EXERCISE GOAL ▸
Set down the full listing that follows, word for word.

== INFORMATION PROVIDED ==

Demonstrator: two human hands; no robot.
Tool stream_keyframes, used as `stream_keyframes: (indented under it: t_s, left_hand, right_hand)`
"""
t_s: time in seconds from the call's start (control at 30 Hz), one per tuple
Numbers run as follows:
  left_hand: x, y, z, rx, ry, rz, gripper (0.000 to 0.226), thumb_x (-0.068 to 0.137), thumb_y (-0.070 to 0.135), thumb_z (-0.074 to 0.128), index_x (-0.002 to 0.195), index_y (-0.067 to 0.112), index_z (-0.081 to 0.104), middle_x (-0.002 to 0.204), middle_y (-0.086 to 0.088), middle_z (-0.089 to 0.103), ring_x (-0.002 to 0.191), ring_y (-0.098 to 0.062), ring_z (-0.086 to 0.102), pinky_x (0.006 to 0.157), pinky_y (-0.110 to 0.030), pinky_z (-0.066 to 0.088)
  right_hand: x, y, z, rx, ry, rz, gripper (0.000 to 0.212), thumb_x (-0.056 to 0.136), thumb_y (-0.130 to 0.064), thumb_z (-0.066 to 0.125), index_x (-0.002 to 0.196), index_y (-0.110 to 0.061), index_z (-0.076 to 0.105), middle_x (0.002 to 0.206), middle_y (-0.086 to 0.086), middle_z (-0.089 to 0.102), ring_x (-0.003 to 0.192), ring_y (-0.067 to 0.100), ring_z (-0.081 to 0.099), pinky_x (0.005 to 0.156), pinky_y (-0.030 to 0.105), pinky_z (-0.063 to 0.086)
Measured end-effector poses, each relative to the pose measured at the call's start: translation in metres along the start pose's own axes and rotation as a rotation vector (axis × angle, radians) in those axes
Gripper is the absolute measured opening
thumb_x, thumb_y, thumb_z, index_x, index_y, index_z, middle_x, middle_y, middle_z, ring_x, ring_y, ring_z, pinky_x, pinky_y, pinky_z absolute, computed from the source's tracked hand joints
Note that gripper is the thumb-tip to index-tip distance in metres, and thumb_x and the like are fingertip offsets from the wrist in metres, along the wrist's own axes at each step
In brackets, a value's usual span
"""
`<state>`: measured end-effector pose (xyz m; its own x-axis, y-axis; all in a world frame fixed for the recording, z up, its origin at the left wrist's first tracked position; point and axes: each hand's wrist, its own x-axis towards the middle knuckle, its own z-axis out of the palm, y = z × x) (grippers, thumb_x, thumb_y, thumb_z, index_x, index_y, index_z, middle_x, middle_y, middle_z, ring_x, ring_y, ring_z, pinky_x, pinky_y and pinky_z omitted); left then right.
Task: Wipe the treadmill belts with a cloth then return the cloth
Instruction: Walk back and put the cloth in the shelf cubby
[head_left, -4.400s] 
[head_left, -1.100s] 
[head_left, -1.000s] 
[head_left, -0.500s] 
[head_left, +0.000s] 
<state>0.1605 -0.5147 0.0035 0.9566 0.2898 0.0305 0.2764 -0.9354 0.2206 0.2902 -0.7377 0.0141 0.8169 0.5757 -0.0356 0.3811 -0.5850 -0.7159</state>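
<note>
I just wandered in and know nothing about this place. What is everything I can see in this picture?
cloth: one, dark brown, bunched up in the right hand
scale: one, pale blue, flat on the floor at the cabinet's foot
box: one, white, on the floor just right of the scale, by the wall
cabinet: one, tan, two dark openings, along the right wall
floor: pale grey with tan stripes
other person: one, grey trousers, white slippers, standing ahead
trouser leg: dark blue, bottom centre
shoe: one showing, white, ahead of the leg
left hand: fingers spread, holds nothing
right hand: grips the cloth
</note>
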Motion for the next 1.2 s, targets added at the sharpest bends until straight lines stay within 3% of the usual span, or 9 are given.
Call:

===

RESULT OF THIS TASK ▸
Demonstrator: two human hands; no robot.
Tool stream_keyframes, used as `stream_keyframes: (indented under it: t_s, left_hand, right_hand)`
"""
t_s: time in seconds from the call's start (control at 30 Hz), one per tuple
Numbers run as follows:
  left_hand: x, y, z, rx, ry, rz, gripper (0.000 to 0.226), thumb_x (-0.068 to 0.137), thumb_y (-0.070 to 0.135), thumb_z (-0.074 to 0.128), index_x (-0.002 to 0.195), index_y (-0.067 to 0.112), index_z (-0.081 to 0.104), middle_x (-0.002 to 0.204), middle_y (-0.086 to 0.088), middle_z (-0.089 to 0.103), ring_x (-0.002 to 0.191), ring_y (-0.098 to 0.062), ring_z (-0.086 to 0.102), pinky_x (0.006 to 0.157), pinky_y (-0.110 to 0.030), pinky_z (-0.066 to 0.088)
  right_hand: x, y, z, rx, ry, rz, gripper (0.000 to 0.212), thumb_x (-0.056 to 0.136), thumb_y (-0.130 to 0.064), thumb_z (-0.066 to 0.125), index_x (-0.002 to 0.196), index_y (-0.110 to 0.061), index_z (-0.076 to 0.105), middle_x (0.002 to 0.206), middle_y (-0.086 to 0.086), middle_z (-0.089 to 0.102), ring_x (-0.003 to 0.192), ring_y (-0.067 to 0.100), ring_z (-0.081 to 0.099), pinky_x (0.005 to 0.156), pinky_y (-0.030 to 0.105), pinky_z (-0.063 to 0.086)
Measured end-effector poses, each relative to the pose measured at the call's start: translation in metres along the start pose's own axes and rotation as a rotation vector (axis × angle, radians) in those axes
Gripper is the absolute measured opening
thumb_x, thumb_y, thumb_z, index_x, index_y, index_z, middle_x, middle_y, middle_z, ring_x, ring_y, ring_z, pinky_x, pinky_y, pinky_z absolute, computed from the source's tracked hand joints
Note that gripper is the thumb-tip to index-tip distance in metres, and thumb_x and the like are fingertip offsets from the wrist in metres, along the wrist's own axes at each step
In brackets, a value's usual span
"""
`<state>`: measured end-effector pose (xyz m; its own x-axis, y-axis; all in a world frame fixed for the recording, z up, its origin at the left wrist's first tracked position; point and axes: each hand's wrist, its own x-axis towards the middle knuckle, its own z-axis out of the palm, y = z × x) (grippers, thumb_x, thumb_y, thumb_z, index_x, index_y, index_z, middle_x, middle_y, middle_z, ring_x, ring_y, ring_z, pinky_x, pinky_y and pinky_z omitted); left then right.
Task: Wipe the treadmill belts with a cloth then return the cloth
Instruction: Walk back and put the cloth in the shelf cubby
[head_left, -4.400s] 
[head_left, -1.100s] 
[head_left, -1.000s] 
[head_left, -0.500s] 
[head_left, +0.000s] 
<state>0.1605 -0.5147 0.0035 0.9566 0.2898 0.0305 0.2764 -0.9354 0.2206 0.2902 -0.7377 0.0141 0.8169 0.5757 -0.0356 0.3811 -0.5850 -0.7159</state>
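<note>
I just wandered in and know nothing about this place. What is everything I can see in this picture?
cloth: one, dark brown, bunched up in the right hand
scale: one, pale blue, flat on the floor at the cabinet's foot
box: one, white, on the floor just right of the scale, by the wall
cabinet: one, tan, two dark openings, along the right wall
floor: pale grey with tan stripes
other person: one, grey trousers, white slippers, standing ahead
trouser leg: dark blue, bottom centre
shoe: one showing, white, ahead of the leg
left hand: fingers spread, holds nothing
right hand: grips the cloth
</note>
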Motion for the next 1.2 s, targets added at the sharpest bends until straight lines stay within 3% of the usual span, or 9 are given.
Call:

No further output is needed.